Happiness and philanthropy

Happiness and philanthropy

The path to happiness is paved with philanthropy, businessman tells NAACP chapter

Entrepreneurship should be fostered for success, he said.

By Daniel Patrick Sheehan | Of The Morning Call

July 22, 2007

When Eddie C. Brown walks an audience along the path to success, he is a surefooted guide.

Brown, who spent his teen years in Allentown and now lives in Baltimore, is a multimillionaire businessman, founder and president of one of the nation’s oldest black-owned investment management firms, Brown Capital Management. He also is a busy community activist and a philanthropist, a key player in initiatives to benefit black students.

In a speech that was equal parts personal anecdote and corporate cheerleading, Brown recounted his life’s journey Saturday at the 65th Freedom Fund and Awards Banquet for the Allentown branch of the National Association for the Advancement of Colored People.

He encouraged young blacks to recognize the opportunities and challenges of the global economy and pursue entrepreneurship as the path to power. ”Owning businesses, that is the empowering tool,” he told the crowd at the Days Inn and Conference Center in South Whitehall Township.
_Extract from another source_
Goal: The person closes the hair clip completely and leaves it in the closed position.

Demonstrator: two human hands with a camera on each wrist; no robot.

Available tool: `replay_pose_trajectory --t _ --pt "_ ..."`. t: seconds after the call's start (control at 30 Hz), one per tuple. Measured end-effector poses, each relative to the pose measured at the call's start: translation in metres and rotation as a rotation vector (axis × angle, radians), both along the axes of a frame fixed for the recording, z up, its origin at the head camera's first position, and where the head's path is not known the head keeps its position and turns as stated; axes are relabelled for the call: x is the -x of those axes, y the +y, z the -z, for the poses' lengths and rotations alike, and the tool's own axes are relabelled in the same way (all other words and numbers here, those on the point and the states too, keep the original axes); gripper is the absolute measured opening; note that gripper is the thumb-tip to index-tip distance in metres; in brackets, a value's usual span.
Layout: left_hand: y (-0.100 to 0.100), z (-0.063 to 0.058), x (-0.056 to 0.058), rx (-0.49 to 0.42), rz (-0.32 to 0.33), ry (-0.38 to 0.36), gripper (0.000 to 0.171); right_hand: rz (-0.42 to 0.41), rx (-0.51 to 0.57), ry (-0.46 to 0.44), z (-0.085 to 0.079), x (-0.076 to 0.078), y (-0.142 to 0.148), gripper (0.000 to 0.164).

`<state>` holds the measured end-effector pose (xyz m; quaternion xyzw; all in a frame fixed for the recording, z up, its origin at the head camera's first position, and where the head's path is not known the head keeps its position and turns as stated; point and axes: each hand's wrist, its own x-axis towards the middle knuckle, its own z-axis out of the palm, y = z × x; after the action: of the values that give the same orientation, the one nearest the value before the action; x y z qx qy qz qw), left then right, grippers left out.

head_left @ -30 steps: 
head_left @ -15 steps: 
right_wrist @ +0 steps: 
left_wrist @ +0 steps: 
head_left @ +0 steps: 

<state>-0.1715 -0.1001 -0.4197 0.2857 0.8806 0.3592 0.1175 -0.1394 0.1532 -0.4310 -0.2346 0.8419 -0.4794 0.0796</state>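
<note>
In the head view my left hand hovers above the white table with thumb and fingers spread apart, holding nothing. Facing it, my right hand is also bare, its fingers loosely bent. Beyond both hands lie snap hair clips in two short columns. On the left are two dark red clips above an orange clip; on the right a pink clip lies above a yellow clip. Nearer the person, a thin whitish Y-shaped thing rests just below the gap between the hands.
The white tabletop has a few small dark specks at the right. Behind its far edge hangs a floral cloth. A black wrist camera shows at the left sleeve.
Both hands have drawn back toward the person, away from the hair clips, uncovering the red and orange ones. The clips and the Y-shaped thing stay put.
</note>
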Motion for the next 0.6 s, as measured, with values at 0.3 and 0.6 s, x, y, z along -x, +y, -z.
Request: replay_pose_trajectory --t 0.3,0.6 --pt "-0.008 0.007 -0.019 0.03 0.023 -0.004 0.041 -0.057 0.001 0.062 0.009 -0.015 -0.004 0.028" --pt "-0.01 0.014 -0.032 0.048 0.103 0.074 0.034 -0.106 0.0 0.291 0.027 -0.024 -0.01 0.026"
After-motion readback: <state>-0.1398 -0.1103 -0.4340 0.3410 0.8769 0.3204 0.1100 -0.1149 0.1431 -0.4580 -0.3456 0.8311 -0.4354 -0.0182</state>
Brown was born in Florida to an unwed 13-year-old mother and raised by his grandparents. He spent part of his youth working for an uncle who turned out to be a flourishing moonshiner; later he moved to Allentown, where he was reunited with his mother.
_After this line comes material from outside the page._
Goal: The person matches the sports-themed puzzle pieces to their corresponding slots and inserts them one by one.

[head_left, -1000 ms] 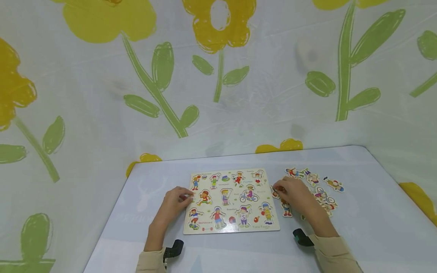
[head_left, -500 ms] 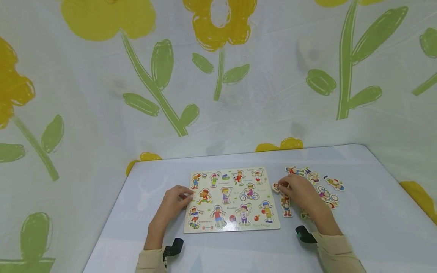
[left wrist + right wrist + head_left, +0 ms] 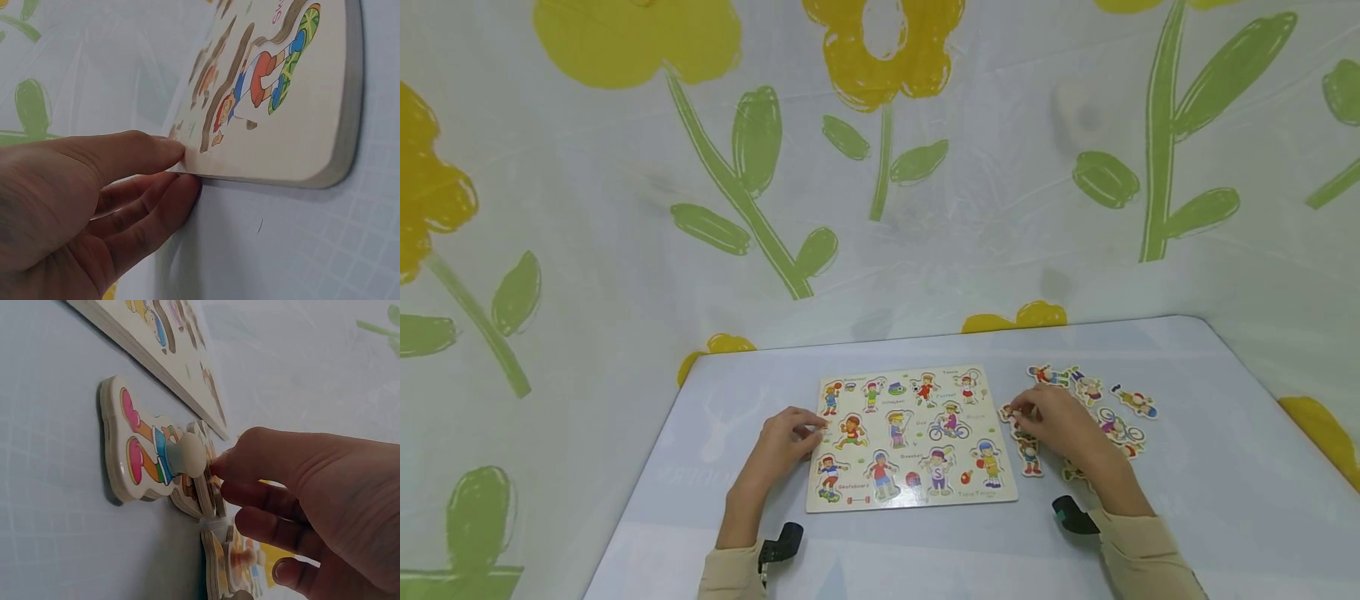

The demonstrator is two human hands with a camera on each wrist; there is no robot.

He excelled in school, graduated at 16 and attended Howard University, where he earned a degree in electrical engineering. He worked for IBM but found his true calling in money management and spent a decade with T. Rowe Price before striking out on his own.

Today, he said, his firm manages ”$2.5 billion of other people’s money and a little bit of our own.”

Brown cautioned that success and happiness aren’t the same thing and preached the importance of philanthropy. In 2002, for example, he and his family donated $5 million to create the Turning the Corner Achievement Program to help black middle school students in Baltimore.

”You accumulate a few marbles, and what do you do with them?” he said. ”Hoard them? Spend them on things? Or try to do something to better society? We’ve chosen the latter.”